UCNP-based systems can couple both light-based techniques and current-based techniques. This optical stimulation of semiconductors is then coupled with voltage-based stimulation in order to store information. Other advantages of utilizing UCNPs for flash drives include that all materials employed are photo- and thermally stable. Furthermore, imperfections in the UCNP film will not affect data storage. These advantages yielded an impressive achieved storage limit, making UCNP films a promising material in optical storage. UCNPs can be applied in niche applications for displays and printing. Anti-counterfeiting codes or prints can be fabricated using UCNPs in existing colloidal ink preparations. Flexible, transparent displays have also been fabricated using UCNPs. New security inks which incorporate lanthanide doped upconverting nanoparticles have many advantages. Also, these inks are invisible until subjected to NIR light. Red, green and blue upconverting inks have been achieved. The color produced from some overlapped ink depends on the power density of the NIR excitation, which enables the incorporation of additional security features.

The use of upconverting nanoparticles in fingerprinting is highly selective.
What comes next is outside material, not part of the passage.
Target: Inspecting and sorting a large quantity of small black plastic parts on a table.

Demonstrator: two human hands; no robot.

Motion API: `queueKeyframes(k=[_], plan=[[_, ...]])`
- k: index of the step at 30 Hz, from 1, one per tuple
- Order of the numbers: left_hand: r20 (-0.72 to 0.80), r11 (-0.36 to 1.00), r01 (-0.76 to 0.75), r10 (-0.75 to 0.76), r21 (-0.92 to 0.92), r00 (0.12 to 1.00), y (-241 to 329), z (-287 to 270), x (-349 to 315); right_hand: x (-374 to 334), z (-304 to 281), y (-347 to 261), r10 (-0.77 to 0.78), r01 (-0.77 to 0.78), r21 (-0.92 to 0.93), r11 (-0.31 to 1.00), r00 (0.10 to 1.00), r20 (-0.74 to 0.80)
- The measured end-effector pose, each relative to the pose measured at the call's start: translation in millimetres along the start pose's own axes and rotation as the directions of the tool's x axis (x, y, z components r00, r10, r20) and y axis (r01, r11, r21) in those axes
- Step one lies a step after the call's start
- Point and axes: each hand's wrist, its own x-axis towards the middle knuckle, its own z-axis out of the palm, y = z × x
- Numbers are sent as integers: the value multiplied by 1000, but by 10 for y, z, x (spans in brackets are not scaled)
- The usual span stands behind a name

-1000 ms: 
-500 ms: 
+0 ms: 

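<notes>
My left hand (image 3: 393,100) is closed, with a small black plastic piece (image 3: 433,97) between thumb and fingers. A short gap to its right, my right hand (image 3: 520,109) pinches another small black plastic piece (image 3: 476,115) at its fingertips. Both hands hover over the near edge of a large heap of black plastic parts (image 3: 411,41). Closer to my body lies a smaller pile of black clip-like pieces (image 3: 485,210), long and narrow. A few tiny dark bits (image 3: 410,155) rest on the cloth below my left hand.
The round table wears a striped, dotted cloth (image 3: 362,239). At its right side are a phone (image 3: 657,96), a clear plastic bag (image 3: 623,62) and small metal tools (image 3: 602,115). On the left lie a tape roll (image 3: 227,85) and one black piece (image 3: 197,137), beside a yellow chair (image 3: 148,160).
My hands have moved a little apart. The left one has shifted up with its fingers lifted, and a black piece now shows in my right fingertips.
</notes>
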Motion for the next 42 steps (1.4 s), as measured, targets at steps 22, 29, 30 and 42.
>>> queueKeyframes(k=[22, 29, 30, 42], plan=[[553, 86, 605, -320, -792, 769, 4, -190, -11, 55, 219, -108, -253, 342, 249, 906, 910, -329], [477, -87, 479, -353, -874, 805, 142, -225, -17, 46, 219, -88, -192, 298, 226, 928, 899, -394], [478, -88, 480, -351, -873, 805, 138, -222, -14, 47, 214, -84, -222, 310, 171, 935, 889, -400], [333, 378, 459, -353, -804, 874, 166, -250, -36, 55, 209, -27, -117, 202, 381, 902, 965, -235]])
The upconverting nanoparticles can bind to lysozyme in sweat that is deposited when a fingertip touches a surface. Also, a cocaine-specific aptamer is developed to identify cocaine-laced fingerprints by the same method. Upconverting nanoparticles can also be used for barcoding. These micro-barcodes can be embedded onto various objects. The barcodes are seen under NIR illumination and can be imaged using an iPhone camera and a microscope objective.